**TASK PROMPT**
Only one span of the listing below should come back. It runs from the line with "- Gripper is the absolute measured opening" through the line with "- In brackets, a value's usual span", and each of its lines must be reproduced exactly.

**SUPPLIED RECORDS**
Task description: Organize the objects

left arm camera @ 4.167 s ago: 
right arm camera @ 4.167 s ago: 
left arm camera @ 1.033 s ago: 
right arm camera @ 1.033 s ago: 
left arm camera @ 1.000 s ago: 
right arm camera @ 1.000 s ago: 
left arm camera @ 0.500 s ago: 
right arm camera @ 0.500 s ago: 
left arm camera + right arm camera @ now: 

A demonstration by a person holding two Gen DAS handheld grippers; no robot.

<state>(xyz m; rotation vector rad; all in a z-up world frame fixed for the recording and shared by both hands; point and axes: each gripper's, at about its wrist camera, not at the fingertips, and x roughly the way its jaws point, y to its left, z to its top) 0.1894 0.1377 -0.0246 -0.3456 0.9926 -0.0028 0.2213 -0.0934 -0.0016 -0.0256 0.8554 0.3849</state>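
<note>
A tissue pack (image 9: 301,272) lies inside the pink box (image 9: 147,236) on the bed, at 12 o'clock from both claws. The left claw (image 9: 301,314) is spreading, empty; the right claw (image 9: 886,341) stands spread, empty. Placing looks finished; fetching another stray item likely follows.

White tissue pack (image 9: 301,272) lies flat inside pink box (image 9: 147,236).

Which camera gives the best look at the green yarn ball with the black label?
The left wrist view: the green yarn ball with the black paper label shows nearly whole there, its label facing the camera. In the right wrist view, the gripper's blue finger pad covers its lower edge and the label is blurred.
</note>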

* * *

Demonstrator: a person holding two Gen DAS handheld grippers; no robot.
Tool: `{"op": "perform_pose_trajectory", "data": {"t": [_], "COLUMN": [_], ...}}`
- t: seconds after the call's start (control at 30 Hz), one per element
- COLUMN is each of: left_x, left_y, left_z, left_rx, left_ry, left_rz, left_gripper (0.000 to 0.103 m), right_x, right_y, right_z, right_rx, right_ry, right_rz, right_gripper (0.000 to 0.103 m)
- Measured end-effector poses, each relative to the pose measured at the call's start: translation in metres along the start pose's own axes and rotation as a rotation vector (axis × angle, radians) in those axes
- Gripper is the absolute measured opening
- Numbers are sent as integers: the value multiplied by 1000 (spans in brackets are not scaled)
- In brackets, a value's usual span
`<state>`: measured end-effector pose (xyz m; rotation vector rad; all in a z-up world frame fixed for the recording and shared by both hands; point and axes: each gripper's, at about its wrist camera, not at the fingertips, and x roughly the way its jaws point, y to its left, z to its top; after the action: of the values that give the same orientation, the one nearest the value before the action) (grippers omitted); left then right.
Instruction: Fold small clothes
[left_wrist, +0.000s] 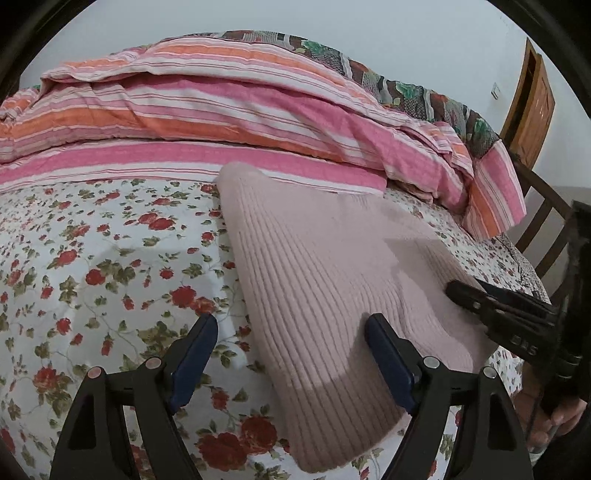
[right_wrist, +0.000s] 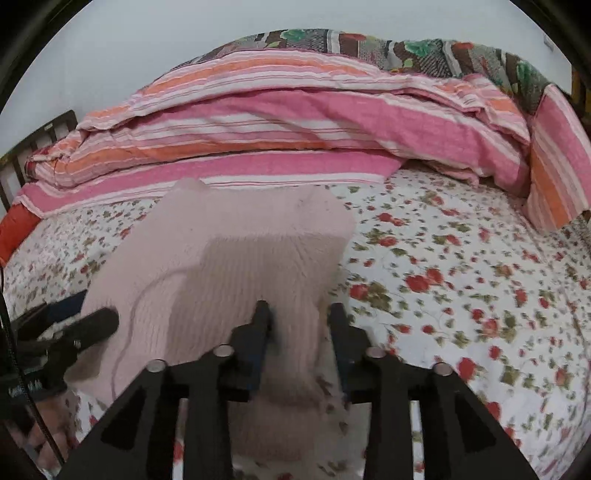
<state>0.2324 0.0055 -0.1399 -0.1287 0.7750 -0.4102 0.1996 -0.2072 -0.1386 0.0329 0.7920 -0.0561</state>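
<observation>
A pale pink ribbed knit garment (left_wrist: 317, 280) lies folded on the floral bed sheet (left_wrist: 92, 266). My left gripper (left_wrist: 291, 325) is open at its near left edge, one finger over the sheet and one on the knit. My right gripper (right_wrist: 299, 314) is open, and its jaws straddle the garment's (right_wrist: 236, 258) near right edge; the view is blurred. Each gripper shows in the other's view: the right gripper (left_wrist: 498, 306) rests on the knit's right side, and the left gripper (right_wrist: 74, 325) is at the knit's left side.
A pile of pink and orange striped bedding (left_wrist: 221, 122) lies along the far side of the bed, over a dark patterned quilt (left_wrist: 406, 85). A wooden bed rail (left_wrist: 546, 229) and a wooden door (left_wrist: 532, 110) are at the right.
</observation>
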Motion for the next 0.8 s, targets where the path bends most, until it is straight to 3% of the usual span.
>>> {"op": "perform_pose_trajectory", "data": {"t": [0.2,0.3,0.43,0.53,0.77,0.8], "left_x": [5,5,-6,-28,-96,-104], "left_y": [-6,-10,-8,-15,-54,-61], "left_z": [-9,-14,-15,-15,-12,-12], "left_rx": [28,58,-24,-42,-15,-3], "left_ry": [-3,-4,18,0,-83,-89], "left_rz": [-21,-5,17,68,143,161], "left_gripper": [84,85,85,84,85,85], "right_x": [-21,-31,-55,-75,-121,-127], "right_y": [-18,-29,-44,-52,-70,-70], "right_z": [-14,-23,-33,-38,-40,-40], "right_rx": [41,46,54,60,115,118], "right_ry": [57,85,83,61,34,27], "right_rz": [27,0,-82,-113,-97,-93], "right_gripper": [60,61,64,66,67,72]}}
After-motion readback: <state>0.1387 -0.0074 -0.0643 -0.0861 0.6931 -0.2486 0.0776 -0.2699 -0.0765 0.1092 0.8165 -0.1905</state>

**RESULT FOR THIS EXERCISE**
- Gripper is the absolute measured opening
- Numbers are sent as integers: the value multiplied by 1000 (spans in brackets are not scaled)
- In brackets, a value's usual span

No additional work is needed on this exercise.